Write out the data below in full, unchanged, minus the images.
== Segment start ==
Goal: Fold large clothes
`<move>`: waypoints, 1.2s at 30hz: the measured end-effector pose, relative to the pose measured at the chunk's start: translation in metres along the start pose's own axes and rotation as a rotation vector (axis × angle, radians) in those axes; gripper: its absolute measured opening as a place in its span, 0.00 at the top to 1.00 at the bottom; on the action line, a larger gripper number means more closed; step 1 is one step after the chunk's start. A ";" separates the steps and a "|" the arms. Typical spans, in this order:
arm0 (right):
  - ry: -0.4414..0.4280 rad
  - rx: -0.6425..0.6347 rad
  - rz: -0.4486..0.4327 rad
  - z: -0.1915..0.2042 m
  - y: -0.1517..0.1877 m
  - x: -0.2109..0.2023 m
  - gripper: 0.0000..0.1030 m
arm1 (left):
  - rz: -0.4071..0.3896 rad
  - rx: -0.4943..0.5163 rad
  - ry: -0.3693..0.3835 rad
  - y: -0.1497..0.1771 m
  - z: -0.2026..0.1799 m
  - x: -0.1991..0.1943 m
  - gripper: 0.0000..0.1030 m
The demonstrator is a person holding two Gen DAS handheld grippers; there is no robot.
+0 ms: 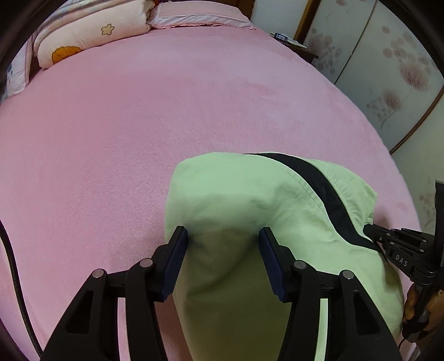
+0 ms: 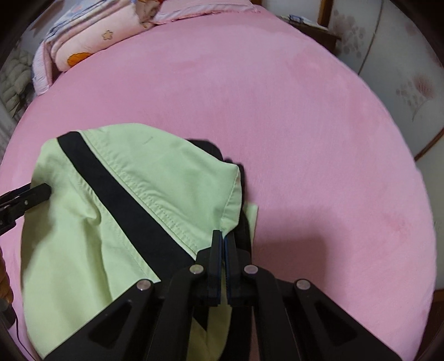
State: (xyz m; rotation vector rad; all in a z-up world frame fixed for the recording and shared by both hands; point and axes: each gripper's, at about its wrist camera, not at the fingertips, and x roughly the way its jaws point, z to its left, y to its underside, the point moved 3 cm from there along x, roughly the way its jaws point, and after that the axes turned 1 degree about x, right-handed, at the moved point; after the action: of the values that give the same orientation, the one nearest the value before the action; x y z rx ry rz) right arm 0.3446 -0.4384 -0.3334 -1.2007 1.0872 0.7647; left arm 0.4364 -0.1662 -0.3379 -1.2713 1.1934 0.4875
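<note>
I am looking down at a bed (image 1: 138, 125) covered by a smooth pink sheet. A light green garment (image 1: 249, 200) with a black band (image 1: 319, 188) running across it lies bunched near the near edge of the bed, towards the right in the left wrist view and towards the left in the right wrist view.

My left gripper (image 1: 223, 250) points down over the near part of the garment. Its fingers (image 1: 177, 258) stand part-way apart, with a rise of green cloth between them; the pads sit beside the cloth, and I cannot tell whether they press on it.

My right gripper (image 2: 223, 250) is on the garment's right side. Its fingers (image 2: 215, 263) are closed together, pinching the green hem at a corner of the cloth, just right of where the black band runs under the gripper. Dark fabric (image 2: 244, 194) shows beneath that corner, with a green flap beside it on the sheet.

In the left wrist view the right gripper (image 1: 371, 230) appears at the right edge, its tip touching the garment at the black band. In the right wrist view the left gripper's tip (image 2: 38, 191) enters from the left edge and meets the green cloth.

At the far left of the bed lies a folded quilt (image 1: 91, 30) with a flower print, with a pink pillow (image 1: 194, 14) beside it. Pale floral cupboard doors (image 1: 374, 61) stand on the right.
</note>
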 end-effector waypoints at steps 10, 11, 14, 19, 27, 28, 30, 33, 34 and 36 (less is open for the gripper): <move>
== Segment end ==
Written answer>
Goal: Fold large clothes
`<move>`: waypoints, 1.2s at 30hz: the measured end-effector pose, relative to the pose measured at the chunk's start: translation in metres along the start pose's own axes and rotation as a rotation vector (axis × angle, radians) in those axes; gripper: its absolute measured opening as a place in its span, 0.00 at the top to 1.00 at the bottom; on the action line, a larger gripper number means more closed; step 1 is one step after the chunk's start. A ";" separates the steps and a "|" the arms. Typical spans, in this order:
arm0 (right):
  - ry: -0.4414..0.4280 rad
  - rx: -0.6425..0.6347 rad
  - rz: -0.4486..0.4327 rad
  - z: -0.1915..0.2042 m
  - y: -0.1517..0.1877 m
  - x: -0.2109..0.2023 m
  - gripper: 0.0000..0.1030 m
arm1 (left):
  - rz: -0.4071..0.3896 rad
  - rx: -0.4943..0.5163 rad
  - ry: -0.3693..0.3835 rad
  - y: -0.1497..0.1771 m
  - z: -0.2026..0.1799 m
  - x: -0.1991..0.1943 m
  - gripper: 0.0000..0.1030 m
The demonstrator is a person holding two Gen DAS handheld grippers; there is no robot.
+0 ms: 
+0 ms: 
State: (xyz m; rotation vector rad; all in a z-up world frame fixed for the recording and shared by both hands; point and axes: each gripper's, at about its wrist camera, not at the fingertips, and x roughly the way its jaws point, z to its left, y to its underside, the point moved 3 cm from there along x, roughly the way its jaws point, and after that the axes turned 1 degree about x, right-handed, at the moved point; after the action: of the values that give the same orientation, the one nearest the value before the action; x y z rx ry rz) right arm 0.3446 -0.4384 -0.3334 -1.2007 1.0872 0.7647; left arm 0.4364 -0.1662 -0.3379 -1.2713 1.1934 0.4875
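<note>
I am looking down at a bed (image 1: 138, 125) covered by a smooth pink sheet. A light green garment (image 1: 249, 200) with a black band (image 1: 319, 188) running across it lies bunched near the near edge of the bed, towards the right in the left wrist view and towards the left in the right wrist view.

My left gripper (image 1: 223, 250) points down over the near part of the garment. Its fingers (image 1: 177, 258) stand part-way apart, with a rise of green cloth between them; the pads sit beside the cloth, and I cannot tell whether they press on it.

My right gripper (image 2: 223, 250) is on the garment's right side. Its fingers (image 2: 215, 263) are closed together, pinching the green hem at a corner of the cloth, just right of where the black band runs under the gripper. Dark fabric (image 2: 244, 194) shows beneath that corner, with a green flap beside it on the sheet.

In the left wrist view the right gripper (image 1: 371, 230) appears at the right edge, its tip touching the garment at the black band. In the right wrist view the left gripper's tip (image 2: 38, 191) enters from the left edge and meets the green cloth.

At the far left of the bed lies a folded quilt (image 1: 91, 30) with a flower print, with a pink pillow (image 1: 194, 14) beside it. Pale floral cupboard doors (image 1: 374, 61) stand on the right.
</note>
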 end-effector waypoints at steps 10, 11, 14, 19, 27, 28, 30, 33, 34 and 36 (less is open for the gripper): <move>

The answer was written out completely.